Attempting to outline the story of The Marvels would be misleading, because it might give you, the Reader, an unfair degree of confidence that this cluster of events adds up to some kind of discernible shape that means something. I’ve seen every mainline MCU movie, and I’m at a loss when it comes to explaining what happened in this one, or why any of it matters. BUT I’m a Reviewer and it’s my job to give it a shot, so I’ll do my best. Let’s just say Brie Larson is back as Captain Marvel, and she’s teaming-up with Monica Rambeau (Teyonah Parris) and Ms. Marvel (Canada’s Iman Vellani–the MVP of the Movie, she somehow manages to consistently behave like a real person in these mostly unintelligible situations). After touching a weird, potentially dangerous beam of cosmic energy for no reason–yes, there’s a scene where Samuel L. Jackson asks why anyone would do this and Larson cannot give a satisfying explanation, which is played for laughs–these three heroes must deal with a strange affliction that causes them to swap places at inopportune moments. There’s also a bunch of different aliens and a scary hammer and magic bracelets, but–again, these bits and bobs don’t really amount to anything I’d comfortably label a ‘narrative’.
The Marvels is an unfortunate distillation of the present state of the MCU, where nothing is intuitive or tied to reality as we know it, and every conflict is presented and resolved with what feels like a completely invented logic. Marvel burst onto the scene with Iron Man, when there was still something fresh and exciting about the idea of a grounded, self-made superhero. Most of the time, Marvel movies posed an intriguing question: “what if this superhero existed in our world?” In spite of their powers, these characters were relatable at their core, and they dealt with clear threats to the planet and/or their lives. But as each chapter has given way to another, the lore of the MCU has piled up on top of itself and compounded to the point that every story now feels like another cog in an unwieldy, unknowable machine–on a completely foreign plane of existence. The ‘intriguing’ question of the average Marvel movie has become “what if Blorpy McGorp went to Glürp to save all the Slurps?? Wouldn’t that be fnerjjy??“
We’re so far down the rabbit hole at this point that ANY moment of clarity feels like a life-preserving sip of water in an endless desert filled with mirages of meaning. Magical rules are explained, then broken. Motivations are described as suddenly as they’re fulfilled. The dramatic engine that fuels The Marvels turns off and on randomly throughout its bizarre structure of travelling to different planets between meetings on spaceships. It’s often unclear what’s at stake and what needs to be done to solve a variety of fuzzy, mysterious problems. The Final Act is so deeply clunky and nonsensical, every line feels drenched in the sweat of desperate rewrites attempting to explain the unexplainable–grasping at straws so the audience can feel like there’s SOMETHING happening here. But what it isain’t exactly clear.
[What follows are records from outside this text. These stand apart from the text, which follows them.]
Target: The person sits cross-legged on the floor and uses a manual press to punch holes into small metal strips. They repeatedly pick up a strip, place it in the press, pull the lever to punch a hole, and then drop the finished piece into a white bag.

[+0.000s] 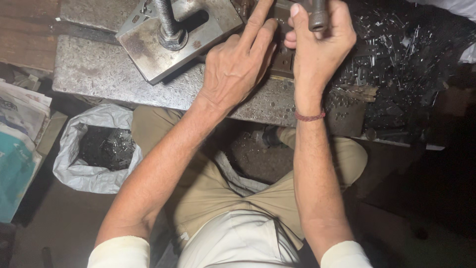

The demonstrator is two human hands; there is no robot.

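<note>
My right hand (317, 47) is closed around a dark metal handle (318, 15) of a press at the top of the view; a red thread circles that wrist. My left hand (238, 64) lies beside it on the steel bench (99, 69), index finger stretched out toward a small dark die block (283, 59) under the handle. Whether a small part sits under the fingertips is hidden. A thick threaded bolt with a nut (171, 32) clamps a steel plate (148, 49) just left of my left hand.
A heap of small dark metal pieces (396, 64) lies to the right of the press. A white sack (94, 149) holding more such pieces stands on the floor at left, next to stacked newspapers (20, 144). My knees sit under the bench edge.
</note>
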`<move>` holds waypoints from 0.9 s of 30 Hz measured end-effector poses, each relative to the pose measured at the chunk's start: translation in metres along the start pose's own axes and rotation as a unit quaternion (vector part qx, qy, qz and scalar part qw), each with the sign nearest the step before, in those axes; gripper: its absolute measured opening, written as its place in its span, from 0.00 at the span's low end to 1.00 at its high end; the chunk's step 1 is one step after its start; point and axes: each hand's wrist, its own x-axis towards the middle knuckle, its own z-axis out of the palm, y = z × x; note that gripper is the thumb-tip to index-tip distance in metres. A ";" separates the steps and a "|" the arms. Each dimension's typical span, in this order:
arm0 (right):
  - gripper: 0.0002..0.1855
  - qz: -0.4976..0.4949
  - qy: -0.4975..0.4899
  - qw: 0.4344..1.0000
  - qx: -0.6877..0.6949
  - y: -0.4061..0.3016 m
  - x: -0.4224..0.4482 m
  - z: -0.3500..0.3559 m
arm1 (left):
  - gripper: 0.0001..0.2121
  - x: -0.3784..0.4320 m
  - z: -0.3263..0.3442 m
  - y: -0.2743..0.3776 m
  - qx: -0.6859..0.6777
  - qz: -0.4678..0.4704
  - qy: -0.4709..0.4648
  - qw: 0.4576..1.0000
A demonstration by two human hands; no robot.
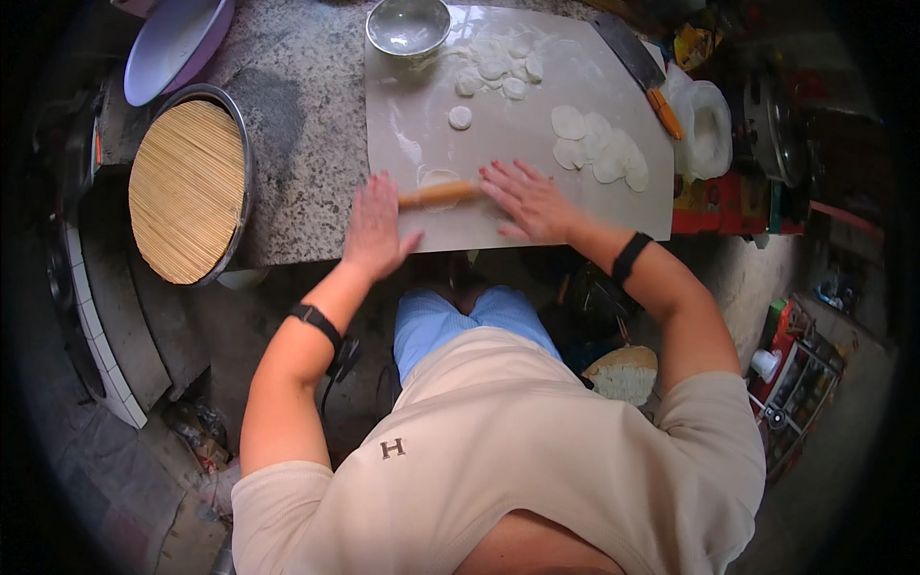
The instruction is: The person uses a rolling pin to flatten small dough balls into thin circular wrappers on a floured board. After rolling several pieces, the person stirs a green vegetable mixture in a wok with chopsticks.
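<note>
A wooden rolling pin [440, 193] lies across a flattened round of dough [440, 177] near the front edge of a pale board [517, 136]. On its left end rests my left hand [377, 223], palm down with the fingers extended. My right hand [528, 200] lies over the other end, fingers spread and slightly blurred. Just beyond the pin sits a small dough disc [460, 118]. Several floured dough pieces [496, 68] are heaped farther back. To the right, thin rolled wrappers [608, 149] overlap one another.
A metal bowl [409, 27] stands at the board's back left. A cleaver [632, 61] with an orange handle lies along the right edge, beside a white plastic bag [701, 126]. On the speckled counter [309, 136], a slatted round mat [188, 190] covers a metal basin, near a purple basin [176, 47].
</note>
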 end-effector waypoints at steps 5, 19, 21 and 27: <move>0.42 0.079 0.017 0.996 -0.022 -0.004 -0.004 -0.003 | 0.46 0.013 0.000 -0.002 0.035 -0.016 0.081 0.996; 0.11 0.226 0.020 0.974 0.020 -0.025 0.097 0.008 | 0.16 0.022 0.011 -0.013 -0.083 0.157 0.192 0.965; 0.12 0.210 -0.022 0.975 0.072 -0.006 0.087 -0.003 | 0.16 0.020 0.008 -0.013 -0.089 0.155 0.195 0.964; 0.10 0.210 0.131 0.969 -0.026 0.052 0.073 -0.036 | 0.16 0.011 -0.005 -0.019 -0.095 0.135 0.190 0.968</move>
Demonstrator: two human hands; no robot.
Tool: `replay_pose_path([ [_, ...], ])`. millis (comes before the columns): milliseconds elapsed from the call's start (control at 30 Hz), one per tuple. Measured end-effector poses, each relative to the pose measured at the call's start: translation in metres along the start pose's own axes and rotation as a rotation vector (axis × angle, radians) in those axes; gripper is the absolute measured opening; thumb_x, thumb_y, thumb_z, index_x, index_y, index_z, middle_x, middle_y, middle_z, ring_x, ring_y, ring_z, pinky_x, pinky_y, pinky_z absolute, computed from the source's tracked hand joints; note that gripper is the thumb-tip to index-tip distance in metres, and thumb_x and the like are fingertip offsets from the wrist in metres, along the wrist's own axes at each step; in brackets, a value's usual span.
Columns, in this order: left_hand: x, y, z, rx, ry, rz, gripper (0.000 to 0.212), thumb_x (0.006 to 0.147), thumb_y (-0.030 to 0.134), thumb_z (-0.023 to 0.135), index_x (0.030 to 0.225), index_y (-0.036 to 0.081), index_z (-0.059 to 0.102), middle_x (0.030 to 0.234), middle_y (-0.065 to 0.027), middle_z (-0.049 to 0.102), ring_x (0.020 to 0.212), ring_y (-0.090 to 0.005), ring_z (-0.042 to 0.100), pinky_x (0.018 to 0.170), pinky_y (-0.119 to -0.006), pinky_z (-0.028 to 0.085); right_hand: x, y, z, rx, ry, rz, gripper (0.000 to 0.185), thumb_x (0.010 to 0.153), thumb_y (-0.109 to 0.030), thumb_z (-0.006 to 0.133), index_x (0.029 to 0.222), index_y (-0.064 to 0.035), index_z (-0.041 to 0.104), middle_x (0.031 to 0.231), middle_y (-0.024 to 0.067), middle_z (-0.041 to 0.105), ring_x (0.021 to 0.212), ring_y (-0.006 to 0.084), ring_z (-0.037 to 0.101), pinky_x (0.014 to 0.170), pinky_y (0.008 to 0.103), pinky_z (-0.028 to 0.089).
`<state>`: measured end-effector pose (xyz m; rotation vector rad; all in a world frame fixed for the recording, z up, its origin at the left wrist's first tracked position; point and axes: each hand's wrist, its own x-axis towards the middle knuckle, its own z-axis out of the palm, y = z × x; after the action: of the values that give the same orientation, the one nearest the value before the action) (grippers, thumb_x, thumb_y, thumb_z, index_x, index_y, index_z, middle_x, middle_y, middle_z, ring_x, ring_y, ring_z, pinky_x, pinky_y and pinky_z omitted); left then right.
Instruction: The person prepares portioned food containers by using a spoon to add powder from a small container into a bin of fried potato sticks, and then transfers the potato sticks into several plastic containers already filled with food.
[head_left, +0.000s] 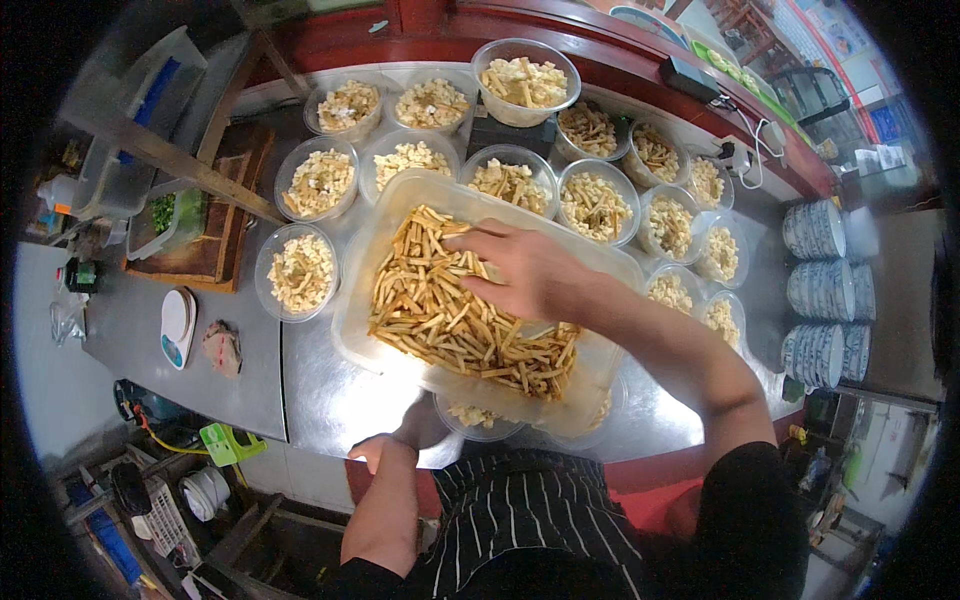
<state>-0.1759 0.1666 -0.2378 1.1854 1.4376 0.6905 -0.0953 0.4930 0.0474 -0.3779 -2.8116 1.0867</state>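
Note:
A translucent plastic tub (600, 360) of yellow-brown cut food strips (450, 307) lies tilted before me, over some of the bowls. My right hand (517, 266) reaches into it from the right, fingers spread over the strips; nothing shows in its grasp, though the palm side is hidden. Down at the counter's front edge is my left hand (382, 450), its fingers mostly hidden by the wrist. Clear plastic bowls of pale food pieces stand around the tub, including one bowl (300, 274) to its left and one bowl (598, 201) behind it. Another bowl (480, 421) shows partly under its near side.
Stacked blue-and-white bowls (817, 289) stand at the right. A kitchen scale (178, 326) and a crumpled cloth-like item (223, 349) lie left on the steel counter (322, 375). Behind them is a wooden board (225, 255) holding a container of chopped greens (165, 214). A plugged-in charger (739, 159) trails a white cable.

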Motion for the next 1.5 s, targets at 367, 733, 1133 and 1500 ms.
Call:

I wanted to get behind The Marvels. There aren’t a whole lot of female Ensemble Superhero movies that are also directed by women. The best thing I can say about it is that it’s got all the visual gloss of an expensive Marvel movie, Iman Vellani is frequently charming as Ms. Marvel, and there’s a fun alien culture that uses musical improv for language. The mid and post-credits scenes reminded me of better Marvel experiences from the past, and gave me faint hope that one day I might see another decent Marvel movie. But not today.
Walt Disney Studios Canada release THE MARVELS Friday, November 10, 2023.